Training varied and was conducted in all types of weather over a four month period.

PHYSICAL
  • Marching: The first concept that new soldiers learned was the quick march (the "military pace”). This was taught by
    marching twenty Roman miles (18.4 miles/29.6 km) in five summer hours. Units that marched at a uniform speed
    had reduced vulnerability to attack. This was increased to 24 Roman miles in five summer hours with occasional
    ten minute breaks. Click here to learn about parade square drill.
  • Physical Exercise: Exercise consisted of running, jumping and carrying heavy packs.
  • Swimming: Recruits swam during the summer if their camps were adjacent to water.
  • Vaulting onto a horse: This part of physical training involved all recruits and employed a wooden horse.

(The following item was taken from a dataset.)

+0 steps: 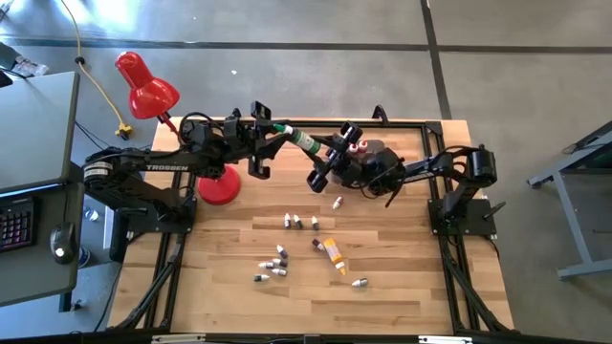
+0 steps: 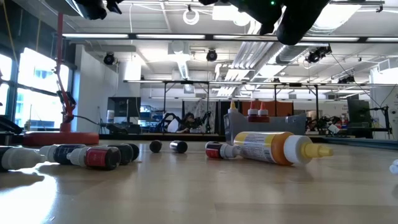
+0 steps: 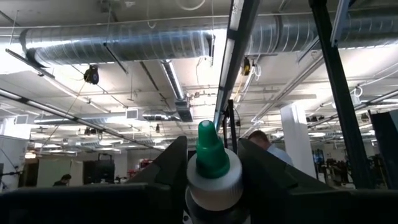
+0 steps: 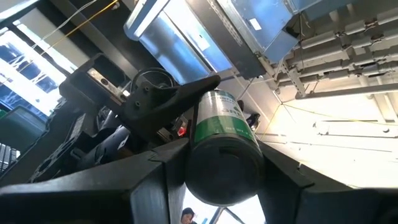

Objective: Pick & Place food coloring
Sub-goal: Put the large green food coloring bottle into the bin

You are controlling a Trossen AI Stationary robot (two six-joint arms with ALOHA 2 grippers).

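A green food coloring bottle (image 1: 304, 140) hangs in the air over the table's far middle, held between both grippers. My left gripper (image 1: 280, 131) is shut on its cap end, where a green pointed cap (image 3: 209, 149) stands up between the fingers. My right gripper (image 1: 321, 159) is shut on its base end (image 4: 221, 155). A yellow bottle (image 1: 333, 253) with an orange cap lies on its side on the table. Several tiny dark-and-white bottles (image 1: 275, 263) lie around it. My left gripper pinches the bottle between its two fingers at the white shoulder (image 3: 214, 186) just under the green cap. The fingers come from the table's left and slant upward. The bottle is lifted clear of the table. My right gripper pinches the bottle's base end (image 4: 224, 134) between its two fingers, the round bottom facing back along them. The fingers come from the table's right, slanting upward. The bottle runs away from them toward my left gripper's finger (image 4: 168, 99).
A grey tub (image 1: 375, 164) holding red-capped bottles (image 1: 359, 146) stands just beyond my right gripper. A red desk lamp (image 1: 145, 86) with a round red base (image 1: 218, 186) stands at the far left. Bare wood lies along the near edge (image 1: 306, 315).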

Exercises
    were initially performed without weapons and equipment.
  • General: As the recruits improved, they were issued weapons to use during physical training. Exercises increased
    in difficulty until military pace was achieved.

WEAPONS
  • Sword: The soldiers employed wooden swords and round wickerwork shields, both double the weight of  normal
    service equipment. Practice involved attacking six foot wooden stakes. As the soldiers experience grew, standard
    service swords and shields were issued.
  • Pilum: Soldiers trained with a heavier than normal weight pilum. They developed arm strength and marksmanship
    by targeting stakes. After the soldiers had become comfortable with their practice pila, they were issued service
    models.
  • Armatura: Once they were proficient with gladius and pilum, the men were paired to train in individual combat and
    mock engagements using wood weapons equivalent in weight to service weapons . When real swords and pila
    were finally employed, the tips were shielded with leather buttons to prevent injury.
  • Bow: 25-33% of recruits received bow training using stakes as targets.
  • Sling: The art of throwing stones by hand and with a sling was taught.

FIELD-SERVICE TRAINING
  • The final type of basic training involved field action. Under the supervision of an officer, soldiers in full equipment
    with 17 days rations (66 lbs/man) marched at military pace on unfamiliar routes, & established practice camps with
    fossa and valum.
  • Ambulatura: Battle formations were practiced on 10 miles marches thrice monthly. They included forming single
    and double lines, the wedge, squares, and circles. Recruits continued practicing until they were able to march at
    military pace & sometimes faster.